Samuel Cotton (born January 24, 1947, New York City?, New York, U.S.—died December 20, 2003, New York City?) was an American antislavery activist and spokesman for the eradication of contemporary slavery in Mauritania and Sudan.
Raised in the impoverished Bedford-Stuyvesant section of Brooklyn, NewYork, Cotton received a B.A. degree in sociology from Lehman College, a division of the City University of New York (1993). He went on to do graduate work at Columbia University’s School of Social Work (M.A., 1995; Ph.D., 2002) and lectured at Columbia beginning in 1998.
Cotton first learned of the existence of slavery in contemporary Mauritania and Sudan from writings of the American Anti-Slavery Group in the early 1990s. His conscience was profoundly disturbed, and in 1994 he became a reporter for the City Sun, an African American weekly newspaper published in Brooklyn. Cotton was assigned to investigate and write a series of articles on allegations that black Africans were being enslaved by Arabs in the two North African countries.

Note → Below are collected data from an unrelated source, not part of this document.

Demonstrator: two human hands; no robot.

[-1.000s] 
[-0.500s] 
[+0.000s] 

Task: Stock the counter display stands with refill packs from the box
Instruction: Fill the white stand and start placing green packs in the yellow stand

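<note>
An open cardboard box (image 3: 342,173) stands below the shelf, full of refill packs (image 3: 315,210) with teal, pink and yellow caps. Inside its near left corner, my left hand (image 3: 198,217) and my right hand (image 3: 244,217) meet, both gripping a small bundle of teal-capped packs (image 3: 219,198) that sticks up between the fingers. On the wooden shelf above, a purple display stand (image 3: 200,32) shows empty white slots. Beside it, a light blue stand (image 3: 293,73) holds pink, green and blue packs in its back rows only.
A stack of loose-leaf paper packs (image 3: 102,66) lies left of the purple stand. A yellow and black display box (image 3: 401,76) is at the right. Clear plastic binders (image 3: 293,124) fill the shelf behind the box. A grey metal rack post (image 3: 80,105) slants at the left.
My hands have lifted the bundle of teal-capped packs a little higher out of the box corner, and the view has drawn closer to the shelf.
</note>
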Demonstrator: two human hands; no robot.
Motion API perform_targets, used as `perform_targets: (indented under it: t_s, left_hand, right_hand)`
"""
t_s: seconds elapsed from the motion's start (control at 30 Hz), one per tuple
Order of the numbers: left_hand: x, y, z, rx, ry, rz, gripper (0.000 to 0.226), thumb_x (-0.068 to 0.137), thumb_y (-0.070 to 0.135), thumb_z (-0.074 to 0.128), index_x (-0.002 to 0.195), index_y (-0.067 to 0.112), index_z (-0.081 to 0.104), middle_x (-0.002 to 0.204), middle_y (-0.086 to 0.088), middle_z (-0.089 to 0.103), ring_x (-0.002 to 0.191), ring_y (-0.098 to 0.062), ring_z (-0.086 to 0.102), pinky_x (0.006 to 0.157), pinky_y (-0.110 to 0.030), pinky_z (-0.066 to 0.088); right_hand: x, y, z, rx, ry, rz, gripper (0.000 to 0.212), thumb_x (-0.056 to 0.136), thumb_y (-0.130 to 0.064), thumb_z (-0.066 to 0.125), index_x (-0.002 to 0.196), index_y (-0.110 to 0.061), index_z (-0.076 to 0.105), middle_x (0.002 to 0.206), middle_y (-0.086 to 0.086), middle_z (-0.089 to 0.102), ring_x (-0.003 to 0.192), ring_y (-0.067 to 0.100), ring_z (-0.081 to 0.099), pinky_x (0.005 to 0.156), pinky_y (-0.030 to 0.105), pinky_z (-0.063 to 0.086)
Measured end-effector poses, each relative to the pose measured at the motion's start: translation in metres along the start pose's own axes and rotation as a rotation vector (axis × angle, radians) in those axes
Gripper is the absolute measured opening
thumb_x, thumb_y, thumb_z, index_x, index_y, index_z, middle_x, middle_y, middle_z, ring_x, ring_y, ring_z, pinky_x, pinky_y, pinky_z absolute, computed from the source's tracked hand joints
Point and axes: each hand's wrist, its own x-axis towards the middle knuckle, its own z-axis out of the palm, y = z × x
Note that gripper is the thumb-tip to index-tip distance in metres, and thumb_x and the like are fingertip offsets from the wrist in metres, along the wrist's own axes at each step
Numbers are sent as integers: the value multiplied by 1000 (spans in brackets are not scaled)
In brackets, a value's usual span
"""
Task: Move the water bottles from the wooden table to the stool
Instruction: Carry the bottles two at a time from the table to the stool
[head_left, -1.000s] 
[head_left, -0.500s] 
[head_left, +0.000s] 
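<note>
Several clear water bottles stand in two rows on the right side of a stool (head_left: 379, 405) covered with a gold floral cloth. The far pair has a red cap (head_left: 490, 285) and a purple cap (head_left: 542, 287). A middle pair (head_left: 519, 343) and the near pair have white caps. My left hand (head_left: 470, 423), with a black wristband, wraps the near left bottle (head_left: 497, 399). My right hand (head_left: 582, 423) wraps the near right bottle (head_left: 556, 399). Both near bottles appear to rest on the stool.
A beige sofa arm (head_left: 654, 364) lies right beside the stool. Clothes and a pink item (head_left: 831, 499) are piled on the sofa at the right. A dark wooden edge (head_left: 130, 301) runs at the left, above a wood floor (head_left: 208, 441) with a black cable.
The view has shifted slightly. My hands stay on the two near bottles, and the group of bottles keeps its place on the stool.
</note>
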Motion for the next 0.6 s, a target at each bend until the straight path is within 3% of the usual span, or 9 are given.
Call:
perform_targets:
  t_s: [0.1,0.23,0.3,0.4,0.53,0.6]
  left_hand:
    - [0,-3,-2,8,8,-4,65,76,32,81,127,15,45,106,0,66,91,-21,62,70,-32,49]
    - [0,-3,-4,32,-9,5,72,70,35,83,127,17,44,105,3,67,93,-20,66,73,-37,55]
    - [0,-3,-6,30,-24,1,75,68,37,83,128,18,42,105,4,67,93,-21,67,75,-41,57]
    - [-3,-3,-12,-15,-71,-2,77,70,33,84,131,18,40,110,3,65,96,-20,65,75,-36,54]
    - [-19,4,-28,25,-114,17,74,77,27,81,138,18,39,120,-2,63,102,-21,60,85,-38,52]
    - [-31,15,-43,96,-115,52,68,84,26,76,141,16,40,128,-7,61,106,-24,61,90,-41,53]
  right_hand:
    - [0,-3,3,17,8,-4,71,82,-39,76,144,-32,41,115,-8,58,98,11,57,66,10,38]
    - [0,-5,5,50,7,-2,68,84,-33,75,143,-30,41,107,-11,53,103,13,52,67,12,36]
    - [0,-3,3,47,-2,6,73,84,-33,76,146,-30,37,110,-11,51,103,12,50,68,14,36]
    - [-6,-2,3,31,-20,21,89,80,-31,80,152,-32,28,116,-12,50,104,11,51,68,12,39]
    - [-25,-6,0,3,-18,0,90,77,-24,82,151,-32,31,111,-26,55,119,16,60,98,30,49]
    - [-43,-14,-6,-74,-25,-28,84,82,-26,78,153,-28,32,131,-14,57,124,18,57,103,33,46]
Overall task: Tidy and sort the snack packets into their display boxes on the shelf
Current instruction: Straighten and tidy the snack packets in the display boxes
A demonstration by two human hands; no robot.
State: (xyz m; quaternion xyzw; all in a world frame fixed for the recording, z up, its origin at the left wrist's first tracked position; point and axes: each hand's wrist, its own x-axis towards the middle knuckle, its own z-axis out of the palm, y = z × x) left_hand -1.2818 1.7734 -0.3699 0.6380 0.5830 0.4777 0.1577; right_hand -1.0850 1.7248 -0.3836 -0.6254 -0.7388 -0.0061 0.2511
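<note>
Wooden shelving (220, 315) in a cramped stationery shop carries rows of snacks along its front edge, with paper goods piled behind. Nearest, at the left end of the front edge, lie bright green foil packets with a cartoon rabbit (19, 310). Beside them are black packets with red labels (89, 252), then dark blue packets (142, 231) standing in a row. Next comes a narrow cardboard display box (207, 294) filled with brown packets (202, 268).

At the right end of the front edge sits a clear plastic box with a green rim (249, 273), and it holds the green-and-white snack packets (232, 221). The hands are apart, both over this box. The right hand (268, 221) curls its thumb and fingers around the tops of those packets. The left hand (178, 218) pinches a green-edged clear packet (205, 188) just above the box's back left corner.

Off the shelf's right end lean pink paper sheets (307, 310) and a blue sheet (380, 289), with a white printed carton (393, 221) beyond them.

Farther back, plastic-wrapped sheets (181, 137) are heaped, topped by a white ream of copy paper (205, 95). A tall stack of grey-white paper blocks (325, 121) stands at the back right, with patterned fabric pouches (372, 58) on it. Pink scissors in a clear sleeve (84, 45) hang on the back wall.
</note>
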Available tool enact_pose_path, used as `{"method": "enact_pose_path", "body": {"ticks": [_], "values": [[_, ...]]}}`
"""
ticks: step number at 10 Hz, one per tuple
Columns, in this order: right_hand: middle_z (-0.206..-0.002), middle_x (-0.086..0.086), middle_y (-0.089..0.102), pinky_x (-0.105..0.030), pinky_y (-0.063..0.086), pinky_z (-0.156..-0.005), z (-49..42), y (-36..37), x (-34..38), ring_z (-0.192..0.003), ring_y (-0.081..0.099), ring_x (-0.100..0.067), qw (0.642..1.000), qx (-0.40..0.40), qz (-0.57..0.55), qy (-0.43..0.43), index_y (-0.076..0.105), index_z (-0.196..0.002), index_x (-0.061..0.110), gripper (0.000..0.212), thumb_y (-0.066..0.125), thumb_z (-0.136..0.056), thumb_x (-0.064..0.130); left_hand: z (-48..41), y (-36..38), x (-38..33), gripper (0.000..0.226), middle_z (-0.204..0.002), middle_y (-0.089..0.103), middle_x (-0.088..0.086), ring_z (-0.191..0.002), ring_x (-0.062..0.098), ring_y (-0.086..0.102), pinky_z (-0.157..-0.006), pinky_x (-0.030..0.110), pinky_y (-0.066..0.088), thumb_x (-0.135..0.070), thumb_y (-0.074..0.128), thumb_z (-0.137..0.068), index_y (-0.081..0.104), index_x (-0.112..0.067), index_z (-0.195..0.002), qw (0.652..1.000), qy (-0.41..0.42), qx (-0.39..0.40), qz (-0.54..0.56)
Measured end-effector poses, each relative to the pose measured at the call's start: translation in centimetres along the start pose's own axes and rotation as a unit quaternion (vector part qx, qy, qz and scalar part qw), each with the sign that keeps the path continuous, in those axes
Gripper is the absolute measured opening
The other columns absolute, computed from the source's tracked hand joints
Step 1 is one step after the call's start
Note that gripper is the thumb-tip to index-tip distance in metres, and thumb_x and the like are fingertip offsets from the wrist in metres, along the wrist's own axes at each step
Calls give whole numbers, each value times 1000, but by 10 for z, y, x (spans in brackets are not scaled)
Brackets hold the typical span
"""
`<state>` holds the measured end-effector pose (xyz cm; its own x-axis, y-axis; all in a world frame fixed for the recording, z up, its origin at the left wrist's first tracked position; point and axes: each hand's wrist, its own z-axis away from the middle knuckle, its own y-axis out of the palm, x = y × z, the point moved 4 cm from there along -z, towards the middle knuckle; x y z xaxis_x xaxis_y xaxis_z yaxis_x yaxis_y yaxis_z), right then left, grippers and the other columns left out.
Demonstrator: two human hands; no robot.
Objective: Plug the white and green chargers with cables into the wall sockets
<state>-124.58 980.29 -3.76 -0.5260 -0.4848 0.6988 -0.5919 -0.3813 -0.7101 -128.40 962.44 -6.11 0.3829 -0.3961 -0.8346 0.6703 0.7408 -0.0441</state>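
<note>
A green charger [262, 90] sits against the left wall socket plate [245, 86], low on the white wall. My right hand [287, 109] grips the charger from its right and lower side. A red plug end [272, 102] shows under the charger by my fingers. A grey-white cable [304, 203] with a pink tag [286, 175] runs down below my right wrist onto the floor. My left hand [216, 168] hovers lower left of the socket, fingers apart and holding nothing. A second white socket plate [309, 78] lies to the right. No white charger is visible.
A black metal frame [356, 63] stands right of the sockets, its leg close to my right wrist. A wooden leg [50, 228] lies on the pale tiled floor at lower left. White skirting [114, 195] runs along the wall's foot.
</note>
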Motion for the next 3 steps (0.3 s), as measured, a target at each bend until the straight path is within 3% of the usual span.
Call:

He caused a deep stir with his exposition of the situation and his description of the mental and emotional suffering the enslaved people underwent.
In March 1995 Cotton organized a meeting at Columbia University on the topic of slavery that drew black Africans from all over the United States. They agreed to work together to draw the attention of the American public to the crisis. Cotton then founded and became executive director of the Coalition Against Slavery in Mauritania and Sudan, made up of abolitionists and human rights groups from Mauritania, Sudan, and North America. In December of that year Cotton traveled to Senegal, and from there he was taken undercover to Mauritania. For several weeks he worked among refugees in camps and gathered testimonies from slaves and ex-slaves. Those testimonies formed the basis of a documentary film and a book, Silent Terror: A Journey into Contemporary African Slavery (1998). Silent Terror was recognized as a powerful, truthful, and passionate indictment of slavery in Mauritania and soon became widely used as a college text.
Cotton’s next initiative was to create an organization similar to the Reconstruction-era Freedmen’s Bureau to educate, feed, clothe, and house runaway slaves in Mauritania. In March 1996 he testified before the U.S. Congress about his findings regarding slavery. He continued writing articles, holding meetings at universities and churches, and speaking at public forums throughout the United States. He appeared in a series of radio and television programs, including debates with members of the Nation of Islam who had made anti-Islamic allegations against him. Cotton died of a brain tumour in December 2003. The American Anti-Slavery Group established a memorial fund in his name that was dedicated to continuing his abolitionist work.